* _ABOUT THIS EXERCISE_: Every line in the data below that holds "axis" should be found and copied.

═══ RECORDED DATA

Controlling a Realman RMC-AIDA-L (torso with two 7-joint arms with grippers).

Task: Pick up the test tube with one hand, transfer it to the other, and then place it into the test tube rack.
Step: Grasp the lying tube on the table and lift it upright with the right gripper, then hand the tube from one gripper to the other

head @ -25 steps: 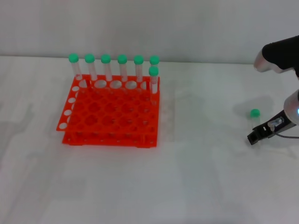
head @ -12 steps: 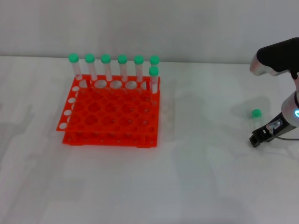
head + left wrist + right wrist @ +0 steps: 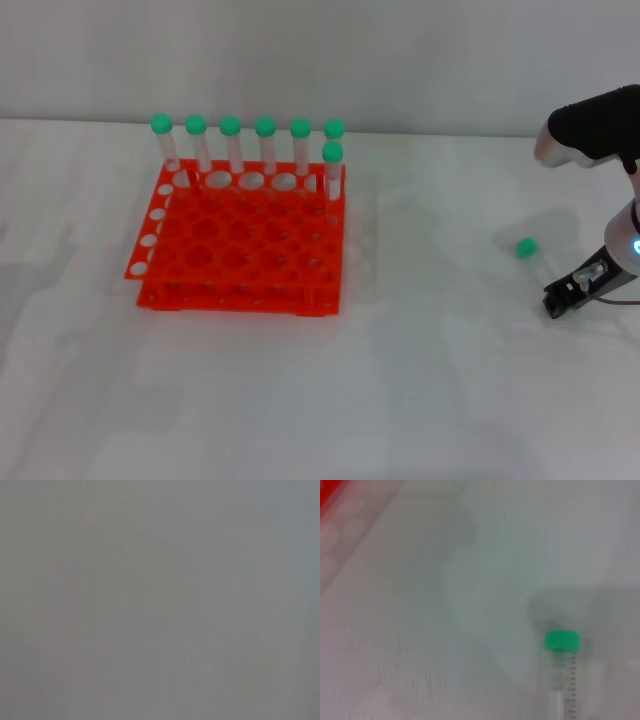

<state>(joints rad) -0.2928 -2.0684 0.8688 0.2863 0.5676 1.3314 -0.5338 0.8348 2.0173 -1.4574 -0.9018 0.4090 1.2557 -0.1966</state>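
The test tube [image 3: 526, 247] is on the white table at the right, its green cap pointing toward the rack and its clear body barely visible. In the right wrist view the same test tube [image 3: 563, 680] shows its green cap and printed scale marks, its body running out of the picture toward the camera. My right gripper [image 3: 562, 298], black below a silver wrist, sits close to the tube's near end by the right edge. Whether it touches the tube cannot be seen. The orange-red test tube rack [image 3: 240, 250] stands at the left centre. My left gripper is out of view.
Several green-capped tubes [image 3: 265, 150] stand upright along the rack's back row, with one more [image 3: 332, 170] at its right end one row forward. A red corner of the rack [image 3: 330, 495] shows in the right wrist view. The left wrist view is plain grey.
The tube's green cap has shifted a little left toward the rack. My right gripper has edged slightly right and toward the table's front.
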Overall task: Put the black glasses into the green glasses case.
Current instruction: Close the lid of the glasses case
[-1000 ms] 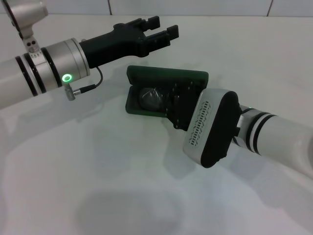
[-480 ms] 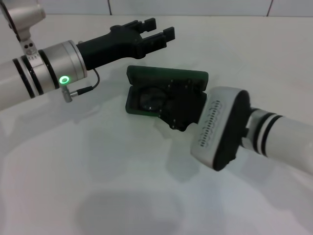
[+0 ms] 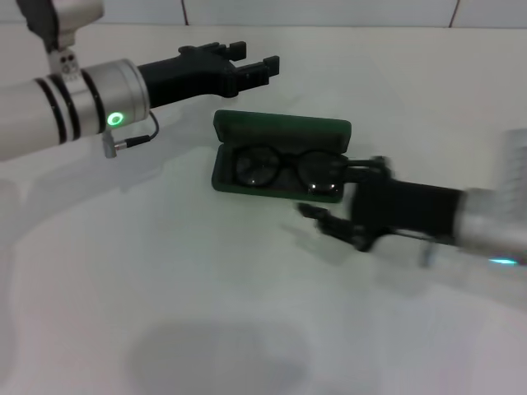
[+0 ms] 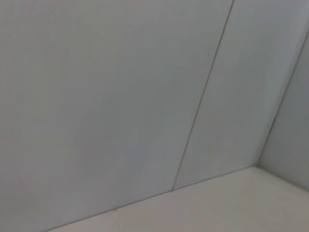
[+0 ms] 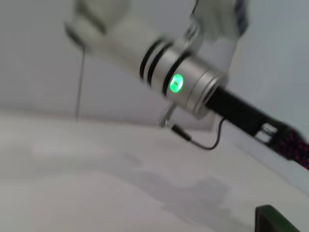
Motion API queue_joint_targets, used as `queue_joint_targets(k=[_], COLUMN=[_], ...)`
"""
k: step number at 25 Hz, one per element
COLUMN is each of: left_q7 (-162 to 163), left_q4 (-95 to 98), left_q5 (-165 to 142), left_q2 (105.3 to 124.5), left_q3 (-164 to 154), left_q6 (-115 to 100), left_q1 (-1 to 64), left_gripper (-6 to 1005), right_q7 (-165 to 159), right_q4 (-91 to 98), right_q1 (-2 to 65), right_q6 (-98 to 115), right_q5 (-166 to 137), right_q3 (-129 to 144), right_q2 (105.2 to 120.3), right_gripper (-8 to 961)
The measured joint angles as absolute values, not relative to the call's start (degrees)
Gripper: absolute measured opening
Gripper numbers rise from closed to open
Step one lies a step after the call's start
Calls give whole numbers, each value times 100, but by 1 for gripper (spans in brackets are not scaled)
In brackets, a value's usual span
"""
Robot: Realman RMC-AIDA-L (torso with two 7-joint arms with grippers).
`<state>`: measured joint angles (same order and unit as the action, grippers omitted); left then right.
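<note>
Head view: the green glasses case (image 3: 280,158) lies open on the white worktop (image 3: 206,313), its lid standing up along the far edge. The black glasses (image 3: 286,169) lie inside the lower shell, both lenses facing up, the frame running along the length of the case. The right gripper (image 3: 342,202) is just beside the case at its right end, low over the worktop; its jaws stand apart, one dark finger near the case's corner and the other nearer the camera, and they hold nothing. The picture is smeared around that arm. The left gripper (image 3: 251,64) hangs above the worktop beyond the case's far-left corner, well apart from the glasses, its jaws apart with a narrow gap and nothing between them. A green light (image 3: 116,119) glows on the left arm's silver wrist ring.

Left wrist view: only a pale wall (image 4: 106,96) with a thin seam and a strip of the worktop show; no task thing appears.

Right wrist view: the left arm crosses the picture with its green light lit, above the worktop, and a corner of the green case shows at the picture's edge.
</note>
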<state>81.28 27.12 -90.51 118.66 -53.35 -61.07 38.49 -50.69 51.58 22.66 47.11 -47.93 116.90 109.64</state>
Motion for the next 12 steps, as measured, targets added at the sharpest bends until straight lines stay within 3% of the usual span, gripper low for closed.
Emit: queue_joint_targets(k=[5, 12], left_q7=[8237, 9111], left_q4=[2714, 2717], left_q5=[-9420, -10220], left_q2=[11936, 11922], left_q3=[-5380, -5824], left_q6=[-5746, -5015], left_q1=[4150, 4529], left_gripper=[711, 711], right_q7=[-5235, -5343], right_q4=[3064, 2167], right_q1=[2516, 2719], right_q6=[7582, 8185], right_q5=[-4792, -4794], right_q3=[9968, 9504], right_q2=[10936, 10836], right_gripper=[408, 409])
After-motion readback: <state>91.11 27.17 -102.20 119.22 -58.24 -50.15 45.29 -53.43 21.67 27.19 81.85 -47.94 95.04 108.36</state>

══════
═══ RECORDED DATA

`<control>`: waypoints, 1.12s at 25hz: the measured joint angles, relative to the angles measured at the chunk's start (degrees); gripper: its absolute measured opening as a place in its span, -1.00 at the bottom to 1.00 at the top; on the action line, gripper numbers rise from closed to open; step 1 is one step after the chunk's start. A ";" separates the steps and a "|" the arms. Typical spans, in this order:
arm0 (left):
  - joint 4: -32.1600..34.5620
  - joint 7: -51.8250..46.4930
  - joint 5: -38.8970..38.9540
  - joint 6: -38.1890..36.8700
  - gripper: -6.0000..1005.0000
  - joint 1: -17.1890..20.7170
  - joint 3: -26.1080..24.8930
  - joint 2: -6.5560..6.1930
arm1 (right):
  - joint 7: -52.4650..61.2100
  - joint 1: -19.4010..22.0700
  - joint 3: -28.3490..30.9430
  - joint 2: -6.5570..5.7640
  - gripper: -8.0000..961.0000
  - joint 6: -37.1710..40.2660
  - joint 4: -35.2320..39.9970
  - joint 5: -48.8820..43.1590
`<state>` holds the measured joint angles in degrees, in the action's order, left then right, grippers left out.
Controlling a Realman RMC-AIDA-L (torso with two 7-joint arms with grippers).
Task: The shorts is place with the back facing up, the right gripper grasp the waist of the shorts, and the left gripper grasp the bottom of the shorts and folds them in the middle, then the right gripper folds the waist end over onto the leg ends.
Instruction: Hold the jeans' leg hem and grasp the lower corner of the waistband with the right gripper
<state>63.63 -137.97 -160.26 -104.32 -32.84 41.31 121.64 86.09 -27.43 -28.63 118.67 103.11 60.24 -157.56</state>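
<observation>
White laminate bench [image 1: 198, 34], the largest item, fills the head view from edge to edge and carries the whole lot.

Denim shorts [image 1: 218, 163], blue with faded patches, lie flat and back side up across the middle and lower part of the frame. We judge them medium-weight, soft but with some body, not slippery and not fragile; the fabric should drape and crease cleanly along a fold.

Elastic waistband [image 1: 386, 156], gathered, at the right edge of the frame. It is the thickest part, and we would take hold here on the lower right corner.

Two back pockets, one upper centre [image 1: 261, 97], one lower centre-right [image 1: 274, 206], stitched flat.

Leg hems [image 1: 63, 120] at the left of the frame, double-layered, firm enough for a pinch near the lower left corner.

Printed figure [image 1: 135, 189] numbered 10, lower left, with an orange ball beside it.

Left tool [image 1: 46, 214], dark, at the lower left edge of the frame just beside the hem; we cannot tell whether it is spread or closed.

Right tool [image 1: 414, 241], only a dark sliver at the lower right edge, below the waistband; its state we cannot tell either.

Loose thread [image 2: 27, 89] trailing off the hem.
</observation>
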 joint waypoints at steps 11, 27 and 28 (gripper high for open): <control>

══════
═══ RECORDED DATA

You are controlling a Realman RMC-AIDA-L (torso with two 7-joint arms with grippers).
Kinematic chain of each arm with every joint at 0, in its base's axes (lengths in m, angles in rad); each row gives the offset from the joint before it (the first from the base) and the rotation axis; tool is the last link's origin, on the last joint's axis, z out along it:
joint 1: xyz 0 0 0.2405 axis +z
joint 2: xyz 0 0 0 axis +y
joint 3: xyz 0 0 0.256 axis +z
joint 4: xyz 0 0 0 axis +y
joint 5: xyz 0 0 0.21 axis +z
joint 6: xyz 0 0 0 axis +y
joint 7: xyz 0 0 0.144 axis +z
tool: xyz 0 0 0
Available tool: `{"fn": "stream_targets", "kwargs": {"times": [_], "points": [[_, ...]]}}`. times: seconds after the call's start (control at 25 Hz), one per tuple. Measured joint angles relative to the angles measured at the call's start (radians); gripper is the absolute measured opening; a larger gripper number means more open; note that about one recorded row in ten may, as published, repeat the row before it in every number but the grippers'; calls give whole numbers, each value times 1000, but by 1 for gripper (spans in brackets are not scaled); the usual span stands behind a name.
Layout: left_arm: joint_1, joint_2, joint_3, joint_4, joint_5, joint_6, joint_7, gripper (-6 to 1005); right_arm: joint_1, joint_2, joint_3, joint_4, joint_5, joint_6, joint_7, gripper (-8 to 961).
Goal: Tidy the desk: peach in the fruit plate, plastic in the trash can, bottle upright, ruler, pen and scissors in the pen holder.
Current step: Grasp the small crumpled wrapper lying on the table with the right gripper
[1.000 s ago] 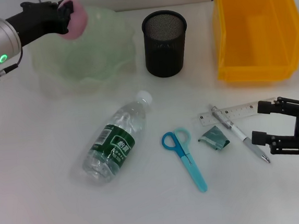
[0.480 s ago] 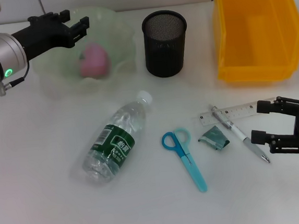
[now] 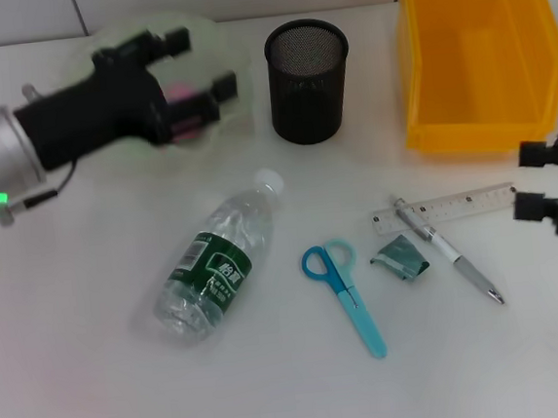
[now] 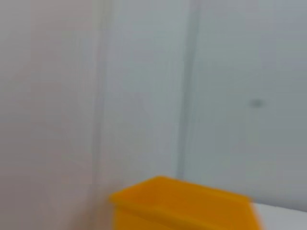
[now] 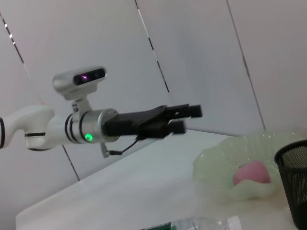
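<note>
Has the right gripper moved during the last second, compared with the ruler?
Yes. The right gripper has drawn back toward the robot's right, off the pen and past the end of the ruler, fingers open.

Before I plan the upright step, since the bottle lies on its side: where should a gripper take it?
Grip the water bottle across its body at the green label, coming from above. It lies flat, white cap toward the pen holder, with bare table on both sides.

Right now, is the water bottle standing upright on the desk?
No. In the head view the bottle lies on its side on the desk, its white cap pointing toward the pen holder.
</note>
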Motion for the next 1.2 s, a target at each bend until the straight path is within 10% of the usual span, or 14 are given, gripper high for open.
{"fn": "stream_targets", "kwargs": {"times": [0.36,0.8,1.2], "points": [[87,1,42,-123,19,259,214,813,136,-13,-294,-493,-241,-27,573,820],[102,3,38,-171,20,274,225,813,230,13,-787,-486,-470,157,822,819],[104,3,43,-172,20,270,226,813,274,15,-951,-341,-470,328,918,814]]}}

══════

* _RESPONSE AREA_:
Kinematic chain of each arm with every joint at 0, in its base's axes (lengths in m, angles in rad); each row gives the offset from the joint before it (the first from the base) and the rotation axis; tool is the last link's origin, on the last joint's axis, z out along it:
joint 1: xyz 0 0 0.2405 axis +z
joint 2: xyz 0 0 0 axis +y
joint 3: xyz 0 0 0.256 axis +z
joint 4: xyz 0 0 0 axis +y
joint 5: xyz 0 0 0.21 axis +z
joint 6: xyz 0 0 0 axis +y
joint 7: xyz 0 0 0.144 axis +z

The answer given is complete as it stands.